Van Eyken says it’ll take a holistic approach to attract and retain drivers – everything from making workers part of the decision-making process to providing better facilities for drivers to connecting workers with child care and other services.
“I think ensuring that folks can live fuller lives while becoming a bus operator is a huge factor here,” he said.
“These are the workers that have been on the front lines of the pandemic,” said Susan Hurley of Chicago Jobs With Justice. “I’m sure workers are feeling very stretched and under stress.”
Hiring Push Continues
Hurley says it’s important the CTA hire the staff it needs, both to reduce the strain on current workers and provide the service passengers rely on. Her group’s working to organize CTA riders to advocate for the best service possible.

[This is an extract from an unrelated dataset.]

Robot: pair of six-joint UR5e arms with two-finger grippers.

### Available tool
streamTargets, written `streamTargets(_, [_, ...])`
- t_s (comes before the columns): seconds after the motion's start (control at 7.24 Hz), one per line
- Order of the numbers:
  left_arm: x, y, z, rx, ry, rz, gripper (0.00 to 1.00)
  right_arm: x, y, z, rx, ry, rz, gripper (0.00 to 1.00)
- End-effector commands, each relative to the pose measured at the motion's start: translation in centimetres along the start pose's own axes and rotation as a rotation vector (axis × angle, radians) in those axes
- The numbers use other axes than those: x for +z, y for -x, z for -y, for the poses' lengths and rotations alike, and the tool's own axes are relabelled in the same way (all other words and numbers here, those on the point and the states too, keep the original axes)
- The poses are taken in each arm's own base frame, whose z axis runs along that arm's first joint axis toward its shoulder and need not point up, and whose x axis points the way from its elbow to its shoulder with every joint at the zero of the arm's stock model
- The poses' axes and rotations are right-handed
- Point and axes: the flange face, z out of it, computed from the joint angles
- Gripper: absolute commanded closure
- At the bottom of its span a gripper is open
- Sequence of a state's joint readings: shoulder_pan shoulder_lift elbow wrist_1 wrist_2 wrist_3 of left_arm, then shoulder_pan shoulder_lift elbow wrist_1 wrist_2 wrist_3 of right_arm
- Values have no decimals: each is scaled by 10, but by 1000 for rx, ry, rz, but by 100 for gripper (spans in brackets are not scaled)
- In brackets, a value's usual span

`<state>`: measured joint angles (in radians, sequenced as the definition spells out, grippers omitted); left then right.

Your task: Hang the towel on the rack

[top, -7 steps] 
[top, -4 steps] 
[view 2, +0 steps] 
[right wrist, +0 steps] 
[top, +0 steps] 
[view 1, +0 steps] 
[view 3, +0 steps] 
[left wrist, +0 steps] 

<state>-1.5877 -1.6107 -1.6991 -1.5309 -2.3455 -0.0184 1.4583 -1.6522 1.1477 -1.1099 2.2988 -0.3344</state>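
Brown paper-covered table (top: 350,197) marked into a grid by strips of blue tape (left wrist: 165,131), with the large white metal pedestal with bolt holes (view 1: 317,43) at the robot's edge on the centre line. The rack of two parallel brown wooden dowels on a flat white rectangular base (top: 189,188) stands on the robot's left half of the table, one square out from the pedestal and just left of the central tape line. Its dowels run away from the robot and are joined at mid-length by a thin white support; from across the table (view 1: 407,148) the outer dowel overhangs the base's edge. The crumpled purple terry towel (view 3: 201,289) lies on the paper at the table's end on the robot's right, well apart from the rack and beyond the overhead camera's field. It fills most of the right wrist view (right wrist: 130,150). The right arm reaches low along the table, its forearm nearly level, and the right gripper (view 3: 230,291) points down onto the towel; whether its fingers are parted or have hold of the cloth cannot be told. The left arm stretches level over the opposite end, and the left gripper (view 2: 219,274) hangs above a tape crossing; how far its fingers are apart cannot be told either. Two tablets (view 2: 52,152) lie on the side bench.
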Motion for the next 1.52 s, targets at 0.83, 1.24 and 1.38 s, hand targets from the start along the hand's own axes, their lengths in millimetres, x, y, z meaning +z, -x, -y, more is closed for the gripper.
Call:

“Our priorities are accessibility, equity, affordability, safety and reliability,” Hurley said. “It’s become clear that the number one priority right now needs to be hiring more workers.”
As the CTA works to do just that, it’s also making adjustments to its schedules to reflect the service it says it can actually provide.
“All that sounds to me like service cuts and longer waits,” said Hill. “I hope not, because if that’s the case, then the repercussion is going to come on my driver.”
“I am not doing service cuts,” Carter said at the Chicago City Council hearing. “There is nothing in my budget, there is nothing in my plans that suggest anything around cutting service. In fact, I’m looking at ways that I can extend and enhance service.”
But part of the reason the CTA can run buses at trains at its current service level is because of federal stimulus funding. That money’s being used to make up for lost fare revenue, since ridership isn’t back to pre-pandemic levels.
If the agency can’t hire staff, improve service and lure back riders before the money runs out in 2025, Northwestern University professor Andy Crosby says the CTA could face tough choices.
“You could see service cuts, you could see fare increases. One of the things with fare increases, yes, we can increase the price we charge people, but that also tends to then drive down ridership,” Crosby said. “We’ve seen this before. The CTA’s had previous budget crises … a lot of the (train) lines were 24 hours. Now that’s no longer the case. Could we see more of that in the future? We certainly have with other transit agencies.”
As of last month, the CTA says it’s hired 390 bus operators this year, with a goal of 450 by year’s end. The agency just held another career fair this past Friday.